All these settings are very useful when the Data Model is used in the RCA Workspace.
Define Time Fields in Data Model
This helps you enable the timestamp for the given Data Model. It is data that is recorded over consistent intervals of time. You should enable this whenever the Final Data is time-series data. Time series data could come when bucketed data is fetched, or raw time series data is queried.
Define unique keys for which the metrics from this Data Model are to be tracked
Unique Keys are fields in the data model output that help in distinguishing different categories of data in the data model. This is used by Alerting and Machine Learning Modules to track the metrics separately for each value of unique keys.
Run Set Properties: Once you've finished configuring your metrics, simply click the Run Set Properties button at the top right. This will validate the metric properties, and the Data Model will perform a background check based on the new information you've provided.
Preview
Click on the blue eye icon to preview the results.
Save
Once validation is complete, the Save button gets activated at the bottom right. Click on it to save the Data Model. With this, The Data Model creation is now complete.
Support for Dynamic Filters in Dashboards for UTM and Insights Visualization
Dynamic filters allow you to set up custom filters within your queries using the "$" symbol with a variable.

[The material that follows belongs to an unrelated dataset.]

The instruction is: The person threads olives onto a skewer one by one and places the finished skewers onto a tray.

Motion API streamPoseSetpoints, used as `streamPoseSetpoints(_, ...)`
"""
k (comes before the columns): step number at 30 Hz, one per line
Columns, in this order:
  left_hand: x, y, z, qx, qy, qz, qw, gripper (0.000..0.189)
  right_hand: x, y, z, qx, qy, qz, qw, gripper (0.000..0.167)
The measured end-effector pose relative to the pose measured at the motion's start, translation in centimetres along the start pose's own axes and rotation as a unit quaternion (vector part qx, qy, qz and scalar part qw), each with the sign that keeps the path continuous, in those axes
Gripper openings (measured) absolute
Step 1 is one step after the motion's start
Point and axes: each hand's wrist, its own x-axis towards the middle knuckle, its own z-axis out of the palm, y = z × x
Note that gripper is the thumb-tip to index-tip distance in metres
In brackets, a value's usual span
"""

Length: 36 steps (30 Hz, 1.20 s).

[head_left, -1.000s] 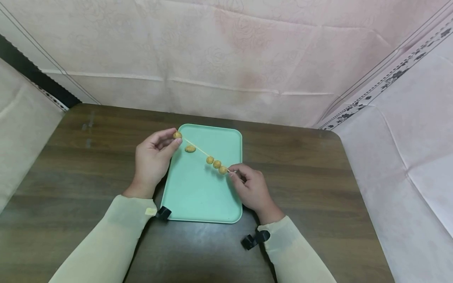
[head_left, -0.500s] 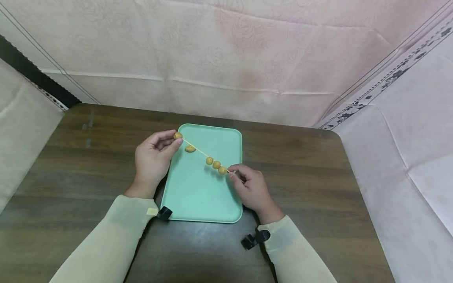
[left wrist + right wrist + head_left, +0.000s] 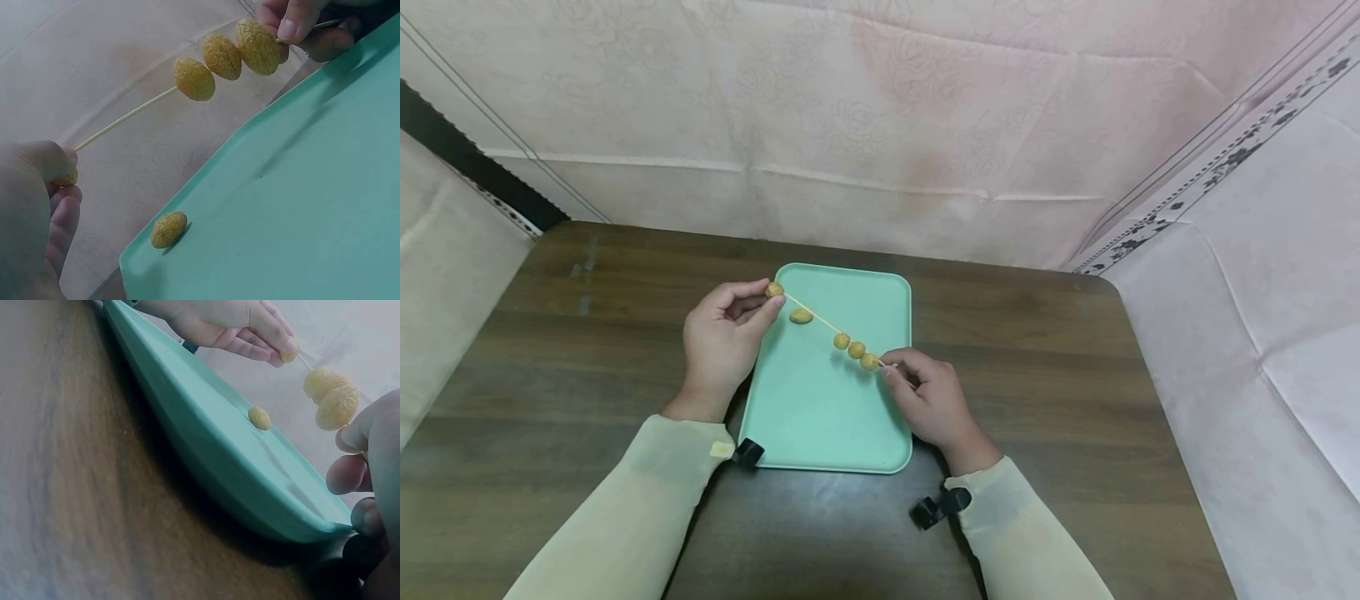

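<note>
A thin wooden skewer slants above the green tray, with three wrinkled yellow oval fruits threaded close together near its right end. My right hand pinches the skewer just behind them, between thumb and fingers. At the far tip, my left hand pinches another wrinkled yellow fruit with thumb and fingertips. The skewer's tip meets that fruit; the left wrist view hides most of it behind the thumb. One loose yellow fruit lies on the tray below the skewer, near its far left corner.
The tray lies on a dark wooden table. Pale patterned cloth hangs behind the table and along both sides. A small black device is strapped at each wrist, over pale sleeves.
The small gap between the skewer's tip and the fruit in my left hand has closed. My right hand and the threaded fruits have shifted very slightly left.
</note>
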Motion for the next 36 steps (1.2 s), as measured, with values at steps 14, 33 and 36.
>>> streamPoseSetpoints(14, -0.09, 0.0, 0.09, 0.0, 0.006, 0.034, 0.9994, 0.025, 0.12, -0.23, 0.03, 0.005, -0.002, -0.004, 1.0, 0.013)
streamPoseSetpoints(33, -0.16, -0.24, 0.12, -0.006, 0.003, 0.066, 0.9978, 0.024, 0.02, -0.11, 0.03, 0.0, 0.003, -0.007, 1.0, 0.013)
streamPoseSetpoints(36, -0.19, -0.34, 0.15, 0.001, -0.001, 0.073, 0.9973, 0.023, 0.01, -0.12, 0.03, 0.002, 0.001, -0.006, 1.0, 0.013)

For Hyperscale DB using Build Query:
Enable the Toggle button to configure the Dynamic Filters in the Build Query section of the Data Model.
Select the Field name, based on which you want to filter the data, and provide the Variable Name. The same variable name will be used to configure 'variable' in the dashboard and use it as a Filter. (Variable name is case sensitive). Click on the + New Filter button to add multiple filters.
This is what the whole Build Query configuration looks like for a sample ibmb_transactions table.
For Timescale Datastore (PSQL) using Write Query:
-
When defining a query for a data model, including placeholders for where clauses based on important filtering fields.
-
Example: select name, ip, location group by the location where
$__dynamicFilter(column, $variable)
-
Example: If we have multiple dynamic filters in a single query, then the query should be sent as:
SELECT c1, c2, c3 FROM T1 WHERE $__dynamicFilter(c1, $c1) **AND** $__dynamicFilter(c2, $c2). The column name can also be used within double quotes:("c2",$c2).
-
-
When running these queries if the variable (e.g., "location") is not available, the where clause is excluded. However, if the variable is present, it creates the where clause based on the user's selection in the dashboards.
- Valid syntax: Added features.
$__dynamicFilter("column", $variable)# with double quotes [ADDED FEATURE]$__dynamicFilter(column, $variable)# without quotes [ADDED FEATURE]$__dynamicFilter(db_function("column", *args, **kwargs), $variable)# with function wrapping [ADDED FEATURE]$__dynamicFilter(db_function(column, *args, **kwargs), $variable)# with function wrapping [ADDED FEATURE]
- Invalid syntax: Do not use. Deprecated old syntax, will be removed in a future release. Continues to work currently due to backward compatibility.
1$__dynamicFilter('column', 'variable')# with single quotes [EXISTING, DEPRECATED]
- For Elastic Search DataStore, use both Build Query and Write/Raw Query Dashboard Filters.
- For PSQL DataStore, use Write Query exclusively for Dashboard Filters.